Abdurrahman Wahid menikah dengan seorang putri dari H. Abdullah Syukur, pedagang terkenal yang pernah menjadi murid Gus Dur saat menjadi guru di mu’alimat. Mereka menikah pada tanggal 11 juli 1968 dan melangsungkan pernikahan jarak jauh, karena Gus Dur masih berada di mesir. Dari pernikahan ini Gus Dur dikaruniai empat anak perempuan yaitu, Alissa Qatrunnada Munawarah (Lisa), Zanuba Arifah Chafsoh (Yeny), Anita Hayatunufus (Anita), dan Inayah Wulandari (Inayah).
Keluarga Gus Dur tak jauh berbeda dengan keluarga yang lain.

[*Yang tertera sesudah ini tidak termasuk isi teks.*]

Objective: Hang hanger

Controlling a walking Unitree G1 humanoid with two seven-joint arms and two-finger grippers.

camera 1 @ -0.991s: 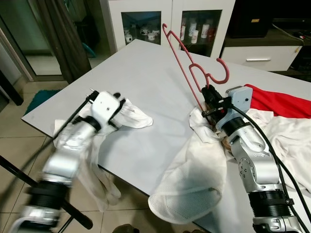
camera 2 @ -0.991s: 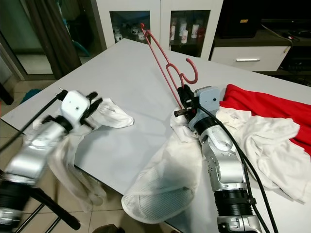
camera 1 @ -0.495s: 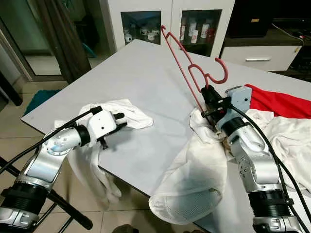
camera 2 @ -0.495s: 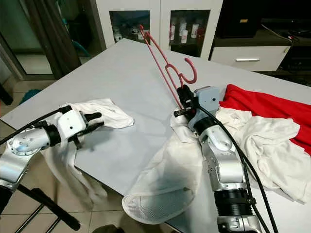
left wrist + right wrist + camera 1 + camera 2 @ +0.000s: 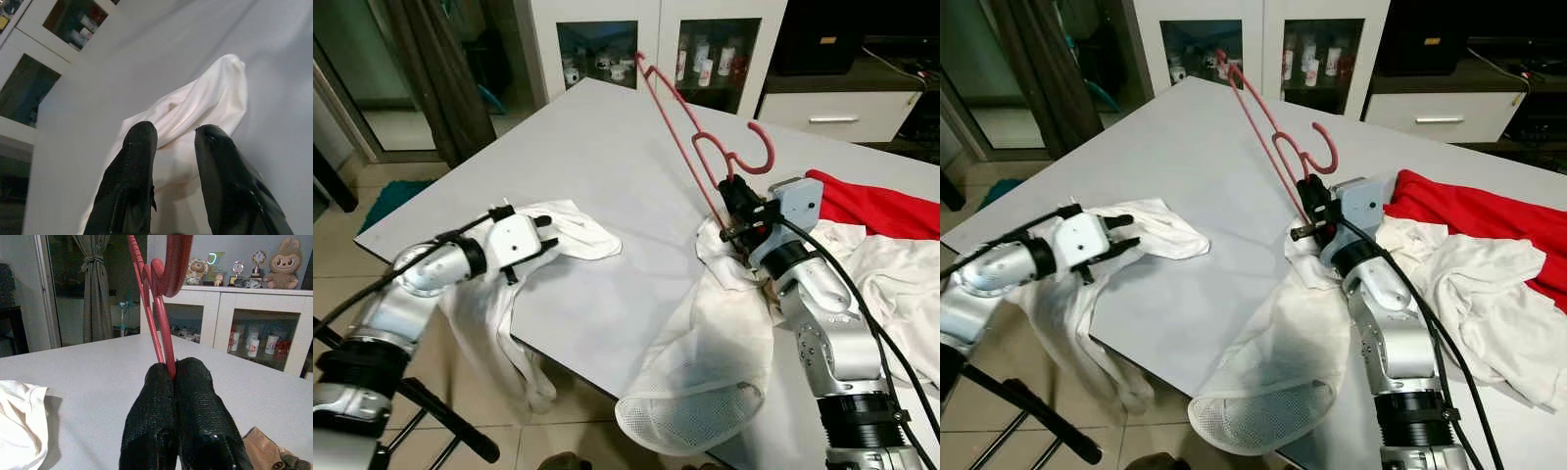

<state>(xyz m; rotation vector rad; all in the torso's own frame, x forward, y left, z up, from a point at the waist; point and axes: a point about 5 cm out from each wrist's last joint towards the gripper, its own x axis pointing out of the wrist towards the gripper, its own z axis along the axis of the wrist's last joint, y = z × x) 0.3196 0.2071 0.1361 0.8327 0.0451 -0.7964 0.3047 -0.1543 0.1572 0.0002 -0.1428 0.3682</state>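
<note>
**Right gripper clamps the red hanger, left gripper over white cloth**

From the head camera: the right gripper [image 5: 732, 208] stands above the grey table [image 5: 607, 147], its two black fingers pinched tight on the thin red plastic hanger [image 5: 690, 137]. The hanger points up and away from the robot, its hook curling over just above the gripper. A long white garment with a mesh end [image 5: 705, 392] drapes from beneath that arm over the table's near edge. Beside it lie a crumpled white shirt [image 5: 901, 274] and a red cloth [image 5: 881, 206]. On the other side, the left gripper [image 5: 546, 235] sits at the near corner, fingers resting on a bunched white cloth [image 5: 573, 227] that spills off the edge toward the floor. White glass-fronted cabinets [image 5: 607, 44] stand behind the table.

Left wrist view: the two black fingers [image 5: 132, 166] are parted with a narrow gap, holding nothing; the white cloth lies just beyond and under their tips.

Right wrist view: fingers [image 5: 195, 401] pressed together, the red hanger rising straight out from between them.
</note>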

Gus Dur memiliki konsep berumah tangga seperti yang pernah diungkapkannya “istri itu yang terbaik kalau nggak ikut campur urusan suami. Dan suami yang baik adalah nggak mau tahu urusan istri, yang terpenting menghormati hak masing-masing
Bagi Sinta Gus Dur tergolong pria yang romantic. Sinta sangat memahami segala kegiatan Gus Dur. Diskusi adalah cara yang jitu bagi sinta untuk bisa mengerti tentang Gus Dur, setiap muncul ide-ide Gus Dur yang mendapat sorotan luas dari masyarakat maka Sinta akan coba memahami, dan keduanya selalu berdiskusi terlebih dahulu. Diskusi seolah telah menjadi menu pengganti keromantisan Gus Dur, yang semakin menjadi sibuk sejak terpilih menjadi Ketua Umum PBNU.
Sebagai ayah Gus Dur pun merupakan ayah yang Demokratis bagi anak-anak nya. Kendati memberikan kebebasan penuh terhadap anak nya dalam menentukan cita-cita dan pendidikan, namun Gus Dur sangat mencintai anak-anaknya.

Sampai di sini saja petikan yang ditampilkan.